Afectados llevan al fiscal a la Junta por no hacer caso de las alertas que podían haberlo evitado. Los inspectores alertaron de que la clínica se dedicaba «a obtener el máximo beneficio a costa de la salud de los pacientes

SevillaActualizado:

La Delegación de Igualdad, Salud y Políticas Sociales de Sevilla recibió en marzo de 2017 un informe de la Inspección Provincial de Servicios Sanitarios que recomendaba el cierre de las clínicas iDental en Sevilla.
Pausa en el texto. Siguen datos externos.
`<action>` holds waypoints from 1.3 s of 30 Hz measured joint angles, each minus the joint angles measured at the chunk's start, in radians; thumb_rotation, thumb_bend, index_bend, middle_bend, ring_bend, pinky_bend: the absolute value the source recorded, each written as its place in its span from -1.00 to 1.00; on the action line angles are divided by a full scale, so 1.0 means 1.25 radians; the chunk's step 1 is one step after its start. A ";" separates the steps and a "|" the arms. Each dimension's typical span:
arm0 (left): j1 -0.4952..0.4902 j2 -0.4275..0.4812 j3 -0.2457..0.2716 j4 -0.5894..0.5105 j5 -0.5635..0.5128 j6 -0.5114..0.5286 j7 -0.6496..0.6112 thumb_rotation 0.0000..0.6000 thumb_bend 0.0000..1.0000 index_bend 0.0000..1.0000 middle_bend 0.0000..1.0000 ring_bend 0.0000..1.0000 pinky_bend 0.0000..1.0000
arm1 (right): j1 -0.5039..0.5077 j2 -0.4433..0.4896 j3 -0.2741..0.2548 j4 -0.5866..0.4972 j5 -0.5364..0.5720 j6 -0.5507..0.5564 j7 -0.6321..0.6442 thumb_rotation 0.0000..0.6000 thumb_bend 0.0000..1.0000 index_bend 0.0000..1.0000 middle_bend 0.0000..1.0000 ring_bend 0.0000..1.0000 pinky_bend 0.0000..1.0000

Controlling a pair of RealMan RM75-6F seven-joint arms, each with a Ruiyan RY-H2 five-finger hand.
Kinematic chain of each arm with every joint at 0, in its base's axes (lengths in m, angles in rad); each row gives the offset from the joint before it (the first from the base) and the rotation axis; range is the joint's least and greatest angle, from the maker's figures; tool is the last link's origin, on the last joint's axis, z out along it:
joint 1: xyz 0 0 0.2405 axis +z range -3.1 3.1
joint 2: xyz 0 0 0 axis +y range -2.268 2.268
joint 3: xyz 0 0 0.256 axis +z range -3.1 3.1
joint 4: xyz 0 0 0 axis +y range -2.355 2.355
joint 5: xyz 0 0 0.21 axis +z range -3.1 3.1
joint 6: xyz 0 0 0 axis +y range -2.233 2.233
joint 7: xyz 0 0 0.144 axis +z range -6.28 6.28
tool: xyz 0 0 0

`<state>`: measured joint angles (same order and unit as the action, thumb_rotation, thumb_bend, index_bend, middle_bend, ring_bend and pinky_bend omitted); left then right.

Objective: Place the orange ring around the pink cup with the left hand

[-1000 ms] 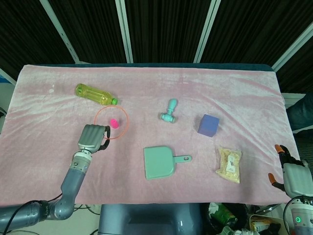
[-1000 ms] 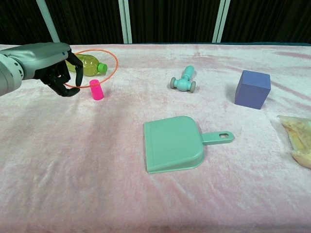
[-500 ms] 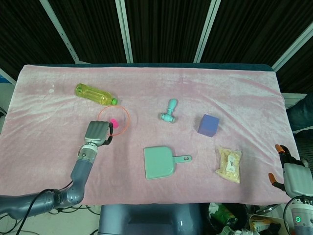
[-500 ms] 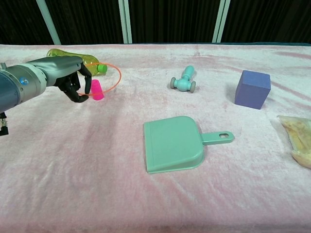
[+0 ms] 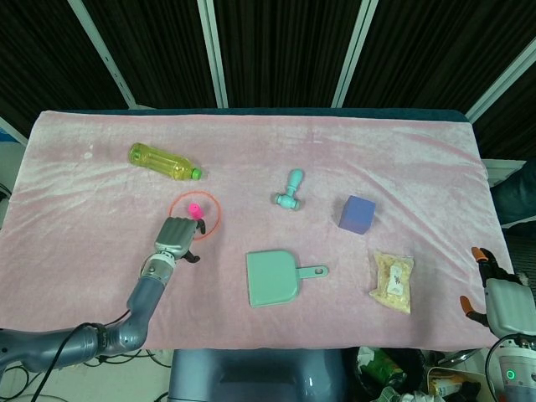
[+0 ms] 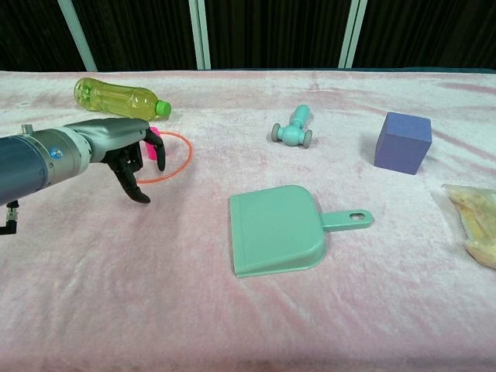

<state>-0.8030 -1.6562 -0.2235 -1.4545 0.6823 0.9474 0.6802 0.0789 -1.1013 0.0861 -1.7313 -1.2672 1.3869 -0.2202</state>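
Observation:
The orange ring [image 5: 219, 214] lies flat on the pink cloth, encircling the small pink cup [image 5: 194, 208], which stands upright. My left hand [image 5: 176, 237] sits at the ring's near-left edge with its fingers apart and pointing down, holding nothing that I can see. From the chest view the left hand [image 6: 128, 155] hides the left part of the orange ring [image 6: 188, 152] and much of the pink cup [image 6: 154, 132]. My right hand [image 5: 501, 300] hangs off the table's near right corner, fingers spread and empty.
A yellow bottle [image 5: 163, 162] lies behind the ring. A teal dustpan [image 5: 272, 277] lies at centre front, a teal dumbbell-shaped toy [image 5: 290, 191] and a purple cube [image 5: 357, 214] further right, and a snack bag [image 5: 393, 280] near the right front edge.
The left hand carried the ring from above down over the pink cup, laid it on the cloth and drew back toward the front edge with its fingers loosened.

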 measured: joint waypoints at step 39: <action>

Así consta en la denuncia que ha presentado en la mañana de este miércoles en la Fiscalía de Sevilla la Asociación Sevillana de Afectados de iDental, miembros de la plataforma Marea Blanca y Podemos Andalucía.

La citada denuncia que se dirige contra los responsables de la delegación provincial de la Consejería de Salud en Sevilla y contra los administradores de iDental en la que se explica que al menos desde el 27 de marzo de 2017 la delegada territorial y la inspección provincial de Servicios Sanitarios tiene conocimiento a través del Colegio de Dentistas de un incremento desmesurado de quejas en el funcionamiento de las clínicas dentales, algo que esta ocasionando «graves perjuicios y lesiones a los pacientes». Por ello el colegio pidió a la Delegación que adoptara las medidas oportunas para acabar con esa situación, sin obtener respuesta.

Posteriormente, según la denuncia, tras el estudio de multitud de quejas de Consumo, el 8 de mayo de 2017 un inspector médico recomendó «adoptar urgentemente medidas cautelares». Unas medidas que pasaban por «incoar un expediente sancionador y resolver de inmediato el cierre temporal del establecimiento». Y, en paralelo «el cierre cautelar, realizar una inspección conjunto consumo-salud bucodental para comprobar la adecuación a la normativa vigente estas dos clínicas». Sin embargo, unos días después, el 11 de mayo de 2017 se decide no adoptar medida cautelar alguna ante un evidente problema de salud publica y seguir investigando en contra del criterio del inspector.

Tras varias visitas del inspector médico a las clínicas, en diciembre de 2017 el informe concluyó que la organización y funcionamiento de la clínica «está dirigido a obtener el máximo beneficio aún a costa de la salud de los pacientes».

Por ello la denuncia presentada contra la Junta sostiene que se han observado indicios y evidencias de mala praxis como «secuelas de salud por las complicaciones del tratamiento recibido ocasionando una pérdida de audición permanente, daños irreparables para la salud oral, pérdida injustificada de piezas dentales, imprudencia profesional, engaño al paciente, o fracaso precoz del tratamiento con implantes realizado».

Incluso, según el texto de la denuncia, el inspector médico alertó de que podían estar produciéndose delitos al estimar «imprudencia profesional reiterada y continuada con resultado de lesiones que menoscaban la integridad corporal y la salud física».

A pesar de la gravedad de las lesiones, el numero de pacientes con lesiones de gravedad, Salud no puso en conocimiento de la Fiscalía o los juzgados dichos hechos provocando que «se siguiera produciendo víctimas dese marzo de 2017 a febrero de 2018». Por ello los denunciantes consideran que se podía haber evitado «mucho sufrimiento a muchas familias si las autoridades de la Junta de Andalucía hubieran adoptado medidas cautelares como el cierre temporal.

Por ello los denunciantes consideran que en la actuación de Salud, al no hacer caso de los informes de la Inspección podría haber delitos de omisión , delito contra la salud publica y delitos de estafa. En la querella se pide que se inicie una investigación por lo ocurrido y se practiquen las diligencias necesarias como la declaración del inspector médico que pidió el cierre de la clínica o la declaración en calidad de investigados de los titulares de varios altos cargos en la delegación de Salud en Sevilla.